At present, the Cebu archdiocese has at least 176 parishes, more than 400 diocesan priests and around 225 religious priests serving at least 3.8 million lay Catholics in Cebu, dubbed the “cradle of Christianity in the Far East.”
To be closer to the flock
If the Sugbuswak was approved by the Vatican, the Archdiocese of Cebu will be reduced to a smaller church while two dioceses—North Cebu and South Cebu—will be created.
Palma will lead the Cebu archdiocese while two bishops will be appointed by the Pope to shepherd the two dioceses.
The prelate earlier explained the church’s resolve to split the Archdiocese of Cebu to serve more people in far-flung areas.
Palma believed that dividing the archdiocese would benefit both the priests and the people.
He cited instances when he had to travel for several hours just to reach a church in remote areas of Cebu.
In the same way, Palma said priests or laypeople, who wanted to raise some concerns, spent so much time in order to visit him at the Archbishop’s Residence in Cebu City.

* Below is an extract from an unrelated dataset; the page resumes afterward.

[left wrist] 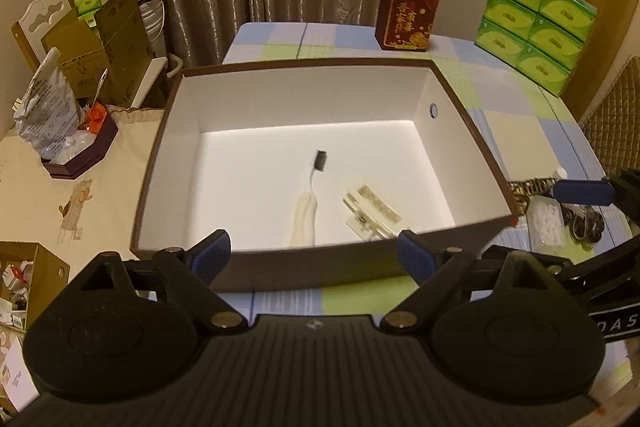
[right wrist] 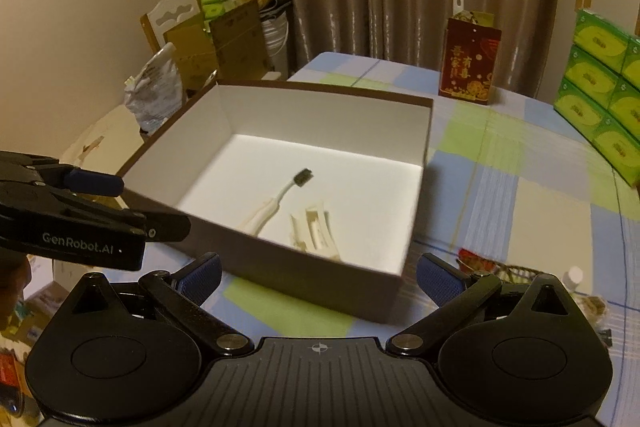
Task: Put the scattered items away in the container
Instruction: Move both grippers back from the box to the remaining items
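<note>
A brown box (left wrist: 160, 147) with a white inside stands on the checked tablecloth, also in the right wrist view as the box (right wrist: 424, 163). Inside it lie a white toothbrush (left wrist: 310, 195) with a dark head and a cream hair clip (left wrist: 372, 213); the right wrist view shows the same toothbrush (right wrist: 276, 201) and clip (right wrist: 314, 227). My left gripper (left wrist: 314, 259) hangs open over the box's near wall with nothing between its fingers. My right gripper (right wrist: 318, 277) is open and empty too, near the box's front right corner. Scattered items (left wrist: 560, 211) lie right of the box, partly hidden.
A red gift bag (left wrist: 408, 17) stands at the table's far edge and a stack of green tissue packs (left wrist: 532, 23) at the far right. A dark tray with a bag and cartons (left wrist: 76, 143) sits left of the box. A chair back (left wrist: 616, 115) is at the right.
</note>
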Available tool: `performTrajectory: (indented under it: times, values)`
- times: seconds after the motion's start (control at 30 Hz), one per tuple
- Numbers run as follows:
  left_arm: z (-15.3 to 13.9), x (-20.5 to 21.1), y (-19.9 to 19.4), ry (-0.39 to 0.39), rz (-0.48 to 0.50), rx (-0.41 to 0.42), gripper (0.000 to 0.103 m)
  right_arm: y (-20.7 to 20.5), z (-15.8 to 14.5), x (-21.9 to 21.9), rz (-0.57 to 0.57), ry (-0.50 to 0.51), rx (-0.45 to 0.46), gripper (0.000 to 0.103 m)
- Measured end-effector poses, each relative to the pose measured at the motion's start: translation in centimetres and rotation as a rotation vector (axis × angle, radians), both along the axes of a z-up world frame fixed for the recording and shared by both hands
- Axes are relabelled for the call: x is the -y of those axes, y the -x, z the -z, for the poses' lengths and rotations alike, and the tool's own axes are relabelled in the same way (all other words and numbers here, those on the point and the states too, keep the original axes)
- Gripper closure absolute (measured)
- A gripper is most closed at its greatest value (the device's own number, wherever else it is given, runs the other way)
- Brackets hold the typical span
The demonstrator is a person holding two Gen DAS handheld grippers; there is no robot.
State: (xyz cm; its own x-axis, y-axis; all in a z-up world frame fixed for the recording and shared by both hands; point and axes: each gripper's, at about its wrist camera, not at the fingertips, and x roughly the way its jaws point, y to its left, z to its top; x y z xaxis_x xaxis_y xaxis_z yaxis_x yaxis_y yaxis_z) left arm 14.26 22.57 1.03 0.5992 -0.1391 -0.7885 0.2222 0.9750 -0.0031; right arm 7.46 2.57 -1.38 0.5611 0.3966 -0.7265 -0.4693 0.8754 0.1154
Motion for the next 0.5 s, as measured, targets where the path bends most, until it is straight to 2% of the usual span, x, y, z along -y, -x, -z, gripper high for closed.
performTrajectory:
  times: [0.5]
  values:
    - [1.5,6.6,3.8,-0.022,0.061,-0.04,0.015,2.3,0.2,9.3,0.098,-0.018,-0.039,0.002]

“If someone would invite me for Mass [in the province], I usually leave the city, say around 6:30 a.m., and I arrive around 10 a.m. Then we have lunch, talk for a short while with the priests and laypeople, then I go back home,” Palma said.
“Also, if people need to see me, how long would it take them to reach me here? I pity them,” he added.
Palma said having new dioceses would bring the bishop closer to its people.
But the group of priests said the local church should take into account the historical value of a single unit, aside from the problems the split may create, such as the uncertainty of resources and the demographics that are dwindling and aging.
“Our history and culture as a Cebuano are closely connected with our religion. Cebu as one is called the Cradle of Christian Civilization in the Far East and that heritage has shaped our unique identity as ‘Sugbuanon nga Simbahan.’ We are uniquely Cebu and we are different from other provinces and dioceses,” they said.
“On account of this, do we need to copy or replicate preceding divisions? The Archdiocese of Cebu has 500 years of history. She is a heritage that has stood the test of five centuries. If we are so careful about preserving edifices with historical value, can we not give the same care and respect to the archdiocese?” they added.
The archdiocese, the priests said, is a contiguous island and this geographic nature presents an inherent difficulty in dividing it as an archdiocese or even as a province.
Such contiguity, they said, had greatly influenced even the Cebuano language: “We are one province, one archdiocese that speaks only one dialect, Cebuano, unlike the island of Negros where the Orientals speak Bisaya and the Occidentals Hiligaynon.”
“Another case in point is the island of Leyte where the Southerners speak Bisaya and the Northerners Waray-Waray. This contiguity has even influenced our deep sense of solidarity that in times of calamity what happens in one part affects the entire province. Dividing the [Cebu] archdiocese, therefore, is like surgically separating conjoined twins who share one and the same beating heart,” the priests said.
They hoped that Palma and other officials of the church would not decide on the Sugbuswak in haste.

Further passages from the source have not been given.